- [EXTRACTED DATA]:
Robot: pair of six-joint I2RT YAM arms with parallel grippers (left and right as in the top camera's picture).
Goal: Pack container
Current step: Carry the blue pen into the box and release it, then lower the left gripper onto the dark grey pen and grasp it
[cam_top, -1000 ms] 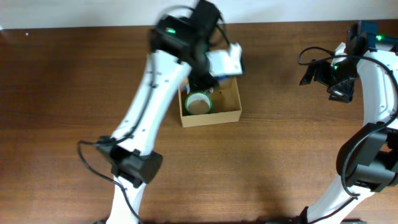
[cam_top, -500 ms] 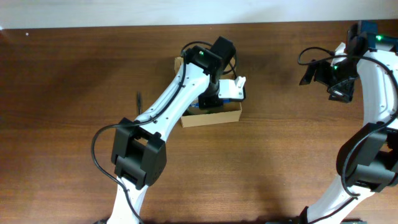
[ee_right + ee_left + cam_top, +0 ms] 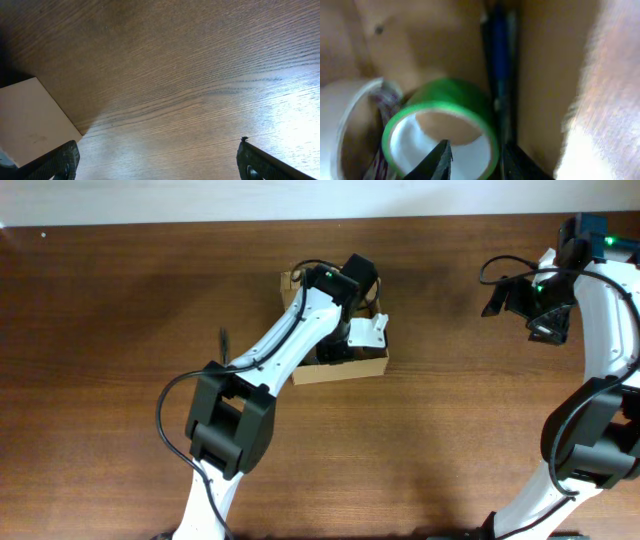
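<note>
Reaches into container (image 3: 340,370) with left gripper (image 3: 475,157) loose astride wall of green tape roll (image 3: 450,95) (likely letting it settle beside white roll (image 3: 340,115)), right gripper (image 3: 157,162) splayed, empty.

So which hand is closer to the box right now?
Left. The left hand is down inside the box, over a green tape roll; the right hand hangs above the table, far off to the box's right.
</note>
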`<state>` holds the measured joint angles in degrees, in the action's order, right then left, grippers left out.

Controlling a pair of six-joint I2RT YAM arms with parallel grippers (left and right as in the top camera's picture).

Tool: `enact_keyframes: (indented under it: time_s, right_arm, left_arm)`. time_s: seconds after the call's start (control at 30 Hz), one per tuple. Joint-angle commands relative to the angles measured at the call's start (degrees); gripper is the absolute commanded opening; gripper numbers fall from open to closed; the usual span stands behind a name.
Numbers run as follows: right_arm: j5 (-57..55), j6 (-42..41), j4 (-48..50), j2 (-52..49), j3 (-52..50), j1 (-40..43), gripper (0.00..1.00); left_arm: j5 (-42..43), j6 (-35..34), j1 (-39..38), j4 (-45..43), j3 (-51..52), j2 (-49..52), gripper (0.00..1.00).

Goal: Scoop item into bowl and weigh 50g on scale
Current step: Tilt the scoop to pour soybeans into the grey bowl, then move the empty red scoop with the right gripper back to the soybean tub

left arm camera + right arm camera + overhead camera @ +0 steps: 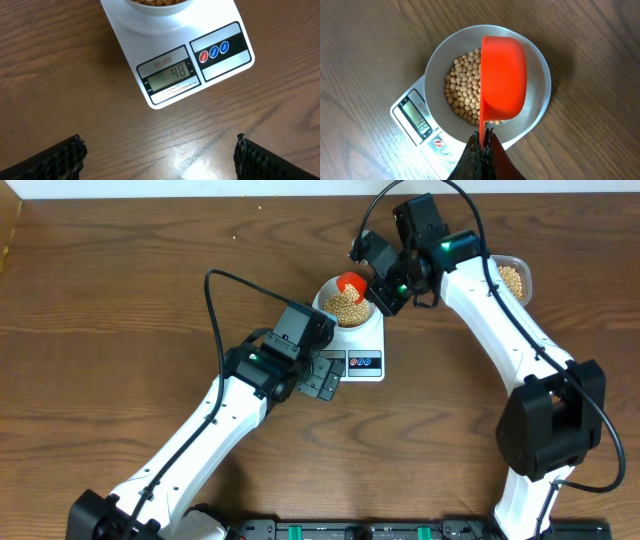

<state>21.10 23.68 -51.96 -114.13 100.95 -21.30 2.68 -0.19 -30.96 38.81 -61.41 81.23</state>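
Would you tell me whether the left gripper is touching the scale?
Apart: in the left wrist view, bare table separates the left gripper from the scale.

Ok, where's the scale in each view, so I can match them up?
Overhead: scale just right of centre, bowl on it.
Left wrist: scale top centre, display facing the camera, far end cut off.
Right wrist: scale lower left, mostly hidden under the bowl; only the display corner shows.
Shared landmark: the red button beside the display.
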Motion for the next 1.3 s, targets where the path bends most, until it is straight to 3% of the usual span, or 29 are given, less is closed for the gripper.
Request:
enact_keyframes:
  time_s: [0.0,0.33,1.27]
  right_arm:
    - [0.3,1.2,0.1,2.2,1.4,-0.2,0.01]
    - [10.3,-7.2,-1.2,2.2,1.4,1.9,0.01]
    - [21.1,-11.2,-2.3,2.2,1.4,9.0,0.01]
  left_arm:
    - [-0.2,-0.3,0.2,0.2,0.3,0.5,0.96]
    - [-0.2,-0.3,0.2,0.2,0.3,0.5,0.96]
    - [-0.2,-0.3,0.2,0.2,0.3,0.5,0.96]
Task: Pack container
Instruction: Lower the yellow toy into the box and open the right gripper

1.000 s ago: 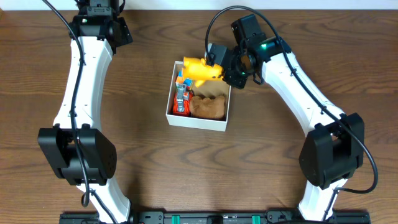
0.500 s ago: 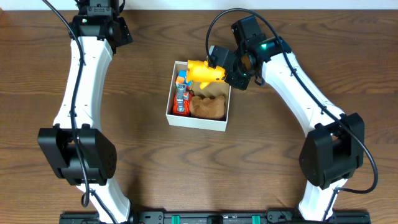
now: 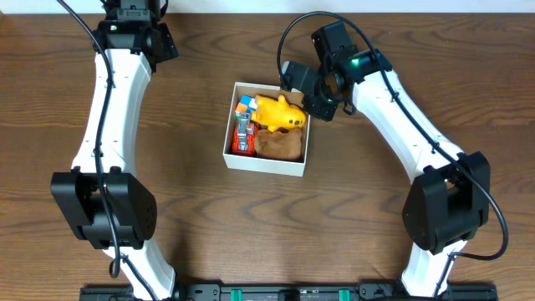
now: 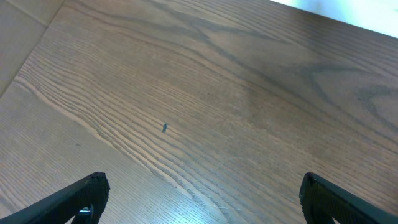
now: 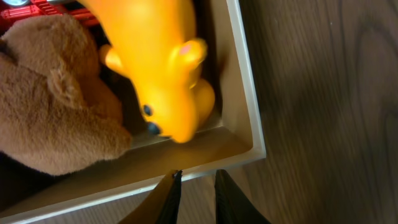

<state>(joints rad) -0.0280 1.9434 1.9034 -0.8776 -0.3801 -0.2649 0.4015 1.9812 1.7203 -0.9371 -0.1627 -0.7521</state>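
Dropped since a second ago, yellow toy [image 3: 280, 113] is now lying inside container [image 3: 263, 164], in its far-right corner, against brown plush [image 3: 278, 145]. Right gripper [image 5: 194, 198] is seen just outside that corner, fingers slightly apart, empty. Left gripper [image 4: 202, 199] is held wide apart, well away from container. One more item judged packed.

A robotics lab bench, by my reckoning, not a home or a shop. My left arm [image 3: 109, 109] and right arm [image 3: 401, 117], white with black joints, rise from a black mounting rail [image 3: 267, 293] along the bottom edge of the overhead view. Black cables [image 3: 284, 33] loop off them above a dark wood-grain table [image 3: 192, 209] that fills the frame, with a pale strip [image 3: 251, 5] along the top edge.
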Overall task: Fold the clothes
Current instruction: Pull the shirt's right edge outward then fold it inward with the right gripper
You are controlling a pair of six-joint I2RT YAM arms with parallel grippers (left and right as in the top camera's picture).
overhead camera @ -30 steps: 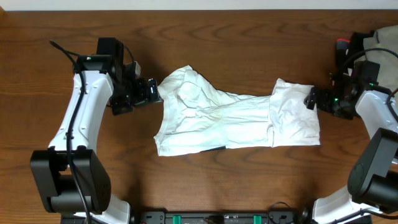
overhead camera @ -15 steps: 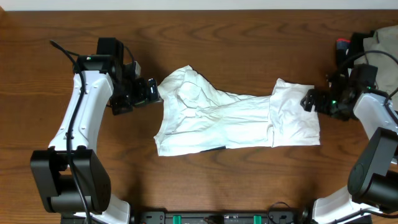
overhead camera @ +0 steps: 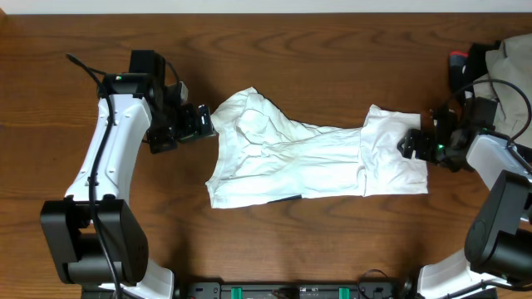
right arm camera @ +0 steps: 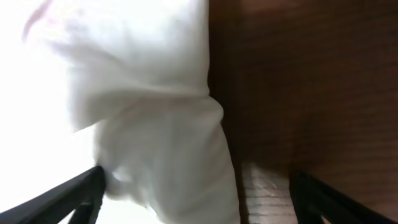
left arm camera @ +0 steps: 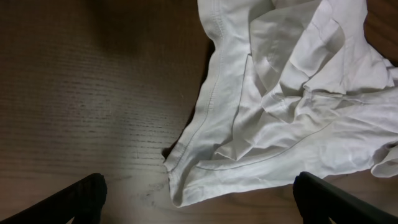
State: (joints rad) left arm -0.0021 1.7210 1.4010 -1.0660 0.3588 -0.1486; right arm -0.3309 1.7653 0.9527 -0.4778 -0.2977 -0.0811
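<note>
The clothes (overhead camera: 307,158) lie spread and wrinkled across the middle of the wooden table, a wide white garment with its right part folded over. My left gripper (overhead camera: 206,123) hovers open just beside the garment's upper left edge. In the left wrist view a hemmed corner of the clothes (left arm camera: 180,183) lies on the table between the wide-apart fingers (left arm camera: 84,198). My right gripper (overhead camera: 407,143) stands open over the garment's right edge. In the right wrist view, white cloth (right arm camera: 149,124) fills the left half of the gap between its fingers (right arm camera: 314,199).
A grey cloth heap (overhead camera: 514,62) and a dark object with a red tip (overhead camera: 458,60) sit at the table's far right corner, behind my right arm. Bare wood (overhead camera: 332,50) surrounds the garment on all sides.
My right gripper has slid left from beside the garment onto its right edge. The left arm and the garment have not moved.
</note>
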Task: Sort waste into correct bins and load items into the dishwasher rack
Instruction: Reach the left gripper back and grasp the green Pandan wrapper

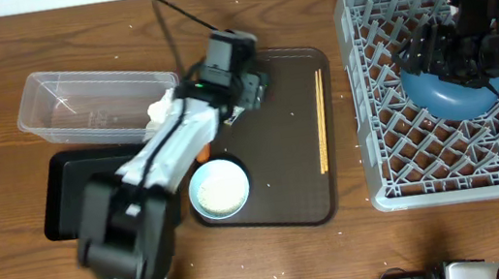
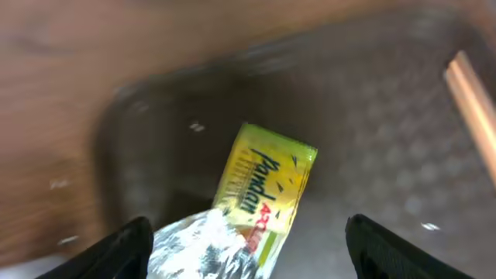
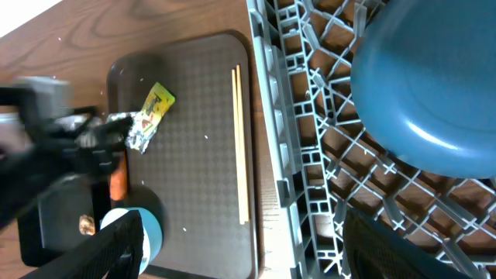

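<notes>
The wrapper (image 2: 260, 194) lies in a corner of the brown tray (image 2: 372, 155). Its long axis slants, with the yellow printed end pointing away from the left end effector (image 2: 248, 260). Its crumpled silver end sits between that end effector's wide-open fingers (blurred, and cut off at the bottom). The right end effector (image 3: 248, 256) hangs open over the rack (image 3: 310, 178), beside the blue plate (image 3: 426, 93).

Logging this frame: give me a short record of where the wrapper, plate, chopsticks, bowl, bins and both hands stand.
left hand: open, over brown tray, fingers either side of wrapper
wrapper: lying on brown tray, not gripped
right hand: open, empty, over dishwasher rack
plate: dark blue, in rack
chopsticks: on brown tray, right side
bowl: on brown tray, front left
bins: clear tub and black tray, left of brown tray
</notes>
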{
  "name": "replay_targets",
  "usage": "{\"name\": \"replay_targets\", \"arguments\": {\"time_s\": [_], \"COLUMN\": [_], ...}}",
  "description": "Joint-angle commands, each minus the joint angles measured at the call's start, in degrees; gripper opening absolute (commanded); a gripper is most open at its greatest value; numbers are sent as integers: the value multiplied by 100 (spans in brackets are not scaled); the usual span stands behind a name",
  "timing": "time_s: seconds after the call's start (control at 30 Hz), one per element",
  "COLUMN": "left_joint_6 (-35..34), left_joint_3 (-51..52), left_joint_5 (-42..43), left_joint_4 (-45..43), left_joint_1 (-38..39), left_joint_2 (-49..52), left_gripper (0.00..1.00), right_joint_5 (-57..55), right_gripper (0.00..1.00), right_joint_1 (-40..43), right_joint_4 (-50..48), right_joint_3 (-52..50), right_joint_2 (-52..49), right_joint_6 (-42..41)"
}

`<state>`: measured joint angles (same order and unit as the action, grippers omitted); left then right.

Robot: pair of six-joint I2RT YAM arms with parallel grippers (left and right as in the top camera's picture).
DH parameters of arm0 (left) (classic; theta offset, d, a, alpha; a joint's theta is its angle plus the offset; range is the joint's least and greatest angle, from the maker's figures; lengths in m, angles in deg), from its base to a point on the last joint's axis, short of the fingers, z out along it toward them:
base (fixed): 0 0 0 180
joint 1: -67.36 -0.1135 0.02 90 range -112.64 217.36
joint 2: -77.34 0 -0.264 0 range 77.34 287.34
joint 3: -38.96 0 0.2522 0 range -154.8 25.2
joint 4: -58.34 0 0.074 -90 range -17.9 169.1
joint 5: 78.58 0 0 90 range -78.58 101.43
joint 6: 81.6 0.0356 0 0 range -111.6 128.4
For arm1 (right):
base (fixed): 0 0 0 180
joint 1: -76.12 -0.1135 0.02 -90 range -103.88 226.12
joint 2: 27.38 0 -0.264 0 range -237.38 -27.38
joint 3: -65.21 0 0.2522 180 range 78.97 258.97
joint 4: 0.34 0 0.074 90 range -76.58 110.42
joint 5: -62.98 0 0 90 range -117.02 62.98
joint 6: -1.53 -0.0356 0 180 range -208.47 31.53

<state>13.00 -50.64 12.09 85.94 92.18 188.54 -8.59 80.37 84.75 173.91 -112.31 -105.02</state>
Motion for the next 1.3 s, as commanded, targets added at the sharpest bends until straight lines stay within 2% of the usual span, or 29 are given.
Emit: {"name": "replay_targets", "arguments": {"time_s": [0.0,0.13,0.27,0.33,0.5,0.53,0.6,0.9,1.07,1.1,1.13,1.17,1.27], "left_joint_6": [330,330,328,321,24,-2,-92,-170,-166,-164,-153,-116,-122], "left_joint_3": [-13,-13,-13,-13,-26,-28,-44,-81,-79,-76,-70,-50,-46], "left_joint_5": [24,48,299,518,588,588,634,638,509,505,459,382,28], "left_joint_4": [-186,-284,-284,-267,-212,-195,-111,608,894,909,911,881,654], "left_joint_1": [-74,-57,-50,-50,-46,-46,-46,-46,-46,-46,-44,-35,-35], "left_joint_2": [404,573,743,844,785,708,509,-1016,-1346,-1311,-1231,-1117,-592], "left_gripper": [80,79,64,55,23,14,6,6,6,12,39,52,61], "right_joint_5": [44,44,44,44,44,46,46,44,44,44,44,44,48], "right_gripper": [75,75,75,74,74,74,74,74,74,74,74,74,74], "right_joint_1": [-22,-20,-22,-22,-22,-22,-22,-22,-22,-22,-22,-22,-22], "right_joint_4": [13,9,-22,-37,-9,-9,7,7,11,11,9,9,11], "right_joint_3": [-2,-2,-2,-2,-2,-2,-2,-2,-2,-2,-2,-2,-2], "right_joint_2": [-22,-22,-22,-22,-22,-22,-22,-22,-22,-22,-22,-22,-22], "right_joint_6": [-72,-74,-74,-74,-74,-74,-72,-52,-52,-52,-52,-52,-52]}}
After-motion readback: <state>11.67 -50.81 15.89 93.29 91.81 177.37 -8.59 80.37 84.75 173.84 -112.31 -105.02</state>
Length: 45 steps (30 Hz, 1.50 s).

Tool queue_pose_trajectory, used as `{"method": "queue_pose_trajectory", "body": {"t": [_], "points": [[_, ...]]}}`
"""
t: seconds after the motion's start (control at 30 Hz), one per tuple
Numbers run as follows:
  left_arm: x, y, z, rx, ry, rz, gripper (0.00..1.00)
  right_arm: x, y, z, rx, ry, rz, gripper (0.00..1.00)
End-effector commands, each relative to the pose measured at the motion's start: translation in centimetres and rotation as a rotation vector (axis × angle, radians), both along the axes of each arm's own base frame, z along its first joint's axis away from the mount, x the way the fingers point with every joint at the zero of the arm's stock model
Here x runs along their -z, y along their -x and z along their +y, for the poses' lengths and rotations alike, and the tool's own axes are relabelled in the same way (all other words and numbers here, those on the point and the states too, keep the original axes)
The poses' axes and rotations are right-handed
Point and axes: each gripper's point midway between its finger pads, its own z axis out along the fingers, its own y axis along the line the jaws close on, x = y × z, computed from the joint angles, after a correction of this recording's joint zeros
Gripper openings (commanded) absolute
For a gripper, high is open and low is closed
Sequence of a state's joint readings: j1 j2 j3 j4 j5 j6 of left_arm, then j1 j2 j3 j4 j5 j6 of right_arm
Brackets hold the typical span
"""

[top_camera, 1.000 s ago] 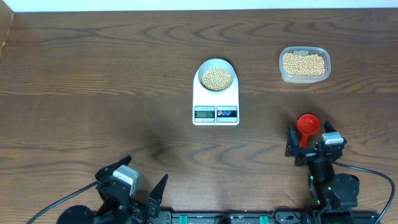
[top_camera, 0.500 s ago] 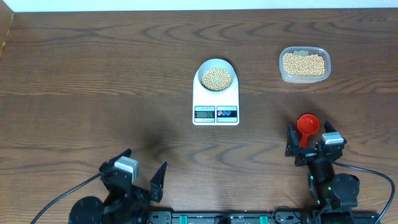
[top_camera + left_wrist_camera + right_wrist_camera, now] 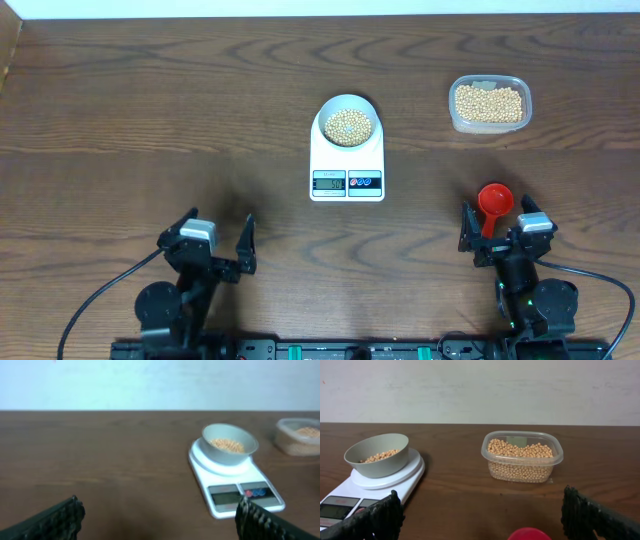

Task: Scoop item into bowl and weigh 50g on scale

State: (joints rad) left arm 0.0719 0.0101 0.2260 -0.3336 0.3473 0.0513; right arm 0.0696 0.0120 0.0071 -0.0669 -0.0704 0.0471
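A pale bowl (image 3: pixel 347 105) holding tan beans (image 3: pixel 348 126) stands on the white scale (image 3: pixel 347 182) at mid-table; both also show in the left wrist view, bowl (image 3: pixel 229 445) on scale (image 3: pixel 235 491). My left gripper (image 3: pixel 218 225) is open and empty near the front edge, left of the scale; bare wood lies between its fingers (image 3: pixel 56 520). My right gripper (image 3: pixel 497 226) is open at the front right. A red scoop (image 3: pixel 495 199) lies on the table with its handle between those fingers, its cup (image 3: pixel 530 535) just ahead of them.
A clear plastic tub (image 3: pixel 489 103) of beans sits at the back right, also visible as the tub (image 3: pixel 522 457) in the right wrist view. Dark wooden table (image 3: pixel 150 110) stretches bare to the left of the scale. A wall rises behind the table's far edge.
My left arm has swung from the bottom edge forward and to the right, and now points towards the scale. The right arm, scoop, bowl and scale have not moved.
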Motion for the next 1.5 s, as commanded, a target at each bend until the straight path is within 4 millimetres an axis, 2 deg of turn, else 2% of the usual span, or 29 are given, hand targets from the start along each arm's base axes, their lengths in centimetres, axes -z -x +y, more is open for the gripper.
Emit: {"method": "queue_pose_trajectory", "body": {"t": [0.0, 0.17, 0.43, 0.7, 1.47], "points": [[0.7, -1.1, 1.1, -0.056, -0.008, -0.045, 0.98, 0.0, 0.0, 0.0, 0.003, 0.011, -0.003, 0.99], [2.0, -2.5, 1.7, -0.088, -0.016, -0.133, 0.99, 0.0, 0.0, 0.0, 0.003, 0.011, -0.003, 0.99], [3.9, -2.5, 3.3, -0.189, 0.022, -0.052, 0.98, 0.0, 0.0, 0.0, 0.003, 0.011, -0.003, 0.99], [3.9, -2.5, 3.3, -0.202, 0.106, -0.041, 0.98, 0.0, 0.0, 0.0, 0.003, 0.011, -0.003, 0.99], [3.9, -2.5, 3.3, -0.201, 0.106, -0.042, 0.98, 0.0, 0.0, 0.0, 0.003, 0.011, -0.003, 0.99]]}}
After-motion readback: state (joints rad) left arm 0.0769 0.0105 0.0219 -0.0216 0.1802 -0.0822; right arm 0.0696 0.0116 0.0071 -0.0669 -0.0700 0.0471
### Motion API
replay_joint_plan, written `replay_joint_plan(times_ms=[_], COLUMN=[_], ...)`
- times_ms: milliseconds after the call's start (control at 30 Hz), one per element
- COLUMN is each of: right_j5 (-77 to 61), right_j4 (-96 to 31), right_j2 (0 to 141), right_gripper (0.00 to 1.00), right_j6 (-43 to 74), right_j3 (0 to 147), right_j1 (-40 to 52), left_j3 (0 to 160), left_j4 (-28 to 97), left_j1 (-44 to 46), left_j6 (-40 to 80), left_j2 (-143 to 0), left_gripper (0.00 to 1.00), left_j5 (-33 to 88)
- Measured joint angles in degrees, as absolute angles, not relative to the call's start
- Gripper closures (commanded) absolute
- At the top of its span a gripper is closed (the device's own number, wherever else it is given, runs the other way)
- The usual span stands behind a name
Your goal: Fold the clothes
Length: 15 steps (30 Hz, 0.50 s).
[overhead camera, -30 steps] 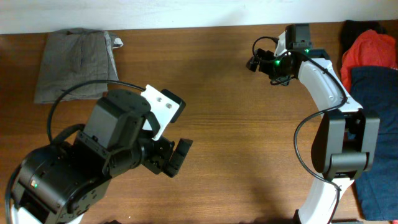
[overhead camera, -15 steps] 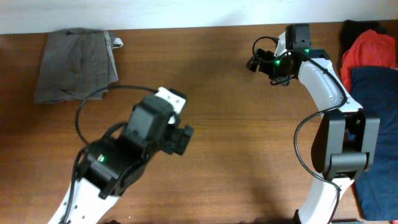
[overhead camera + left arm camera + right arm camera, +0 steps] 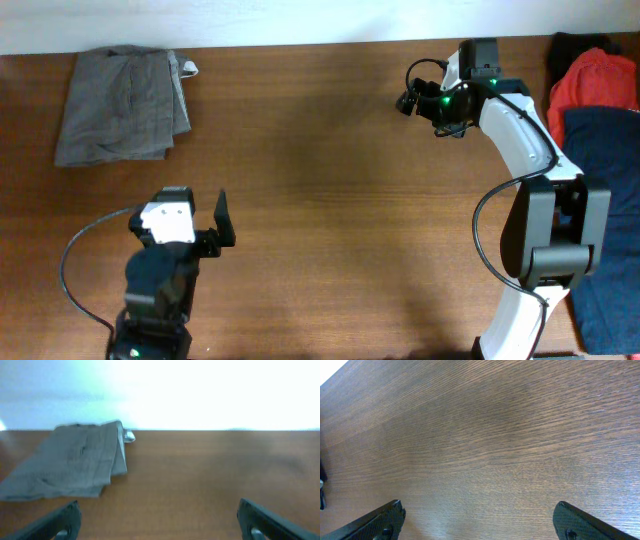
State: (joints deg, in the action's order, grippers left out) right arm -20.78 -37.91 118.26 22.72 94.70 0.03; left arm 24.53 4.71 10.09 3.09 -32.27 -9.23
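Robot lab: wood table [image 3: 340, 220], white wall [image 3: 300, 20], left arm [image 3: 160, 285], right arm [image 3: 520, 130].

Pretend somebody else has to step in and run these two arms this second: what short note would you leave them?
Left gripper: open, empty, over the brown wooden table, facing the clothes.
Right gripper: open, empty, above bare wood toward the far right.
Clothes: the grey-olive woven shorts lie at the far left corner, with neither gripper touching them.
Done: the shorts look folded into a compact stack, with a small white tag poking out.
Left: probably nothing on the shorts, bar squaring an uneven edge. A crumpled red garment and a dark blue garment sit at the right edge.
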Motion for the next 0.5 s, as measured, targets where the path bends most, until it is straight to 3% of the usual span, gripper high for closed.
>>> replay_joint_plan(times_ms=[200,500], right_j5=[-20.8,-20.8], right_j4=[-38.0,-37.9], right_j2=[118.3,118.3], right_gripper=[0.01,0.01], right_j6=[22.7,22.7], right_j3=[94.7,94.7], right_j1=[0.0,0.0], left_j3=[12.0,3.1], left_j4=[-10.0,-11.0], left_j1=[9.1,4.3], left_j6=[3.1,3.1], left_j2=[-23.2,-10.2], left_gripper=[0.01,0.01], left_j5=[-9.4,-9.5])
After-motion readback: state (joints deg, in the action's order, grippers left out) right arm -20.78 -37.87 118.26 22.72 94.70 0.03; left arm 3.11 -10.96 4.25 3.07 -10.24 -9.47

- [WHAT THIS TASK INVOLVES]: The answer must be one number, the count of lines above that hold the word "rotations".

- [RESPONSE]: 2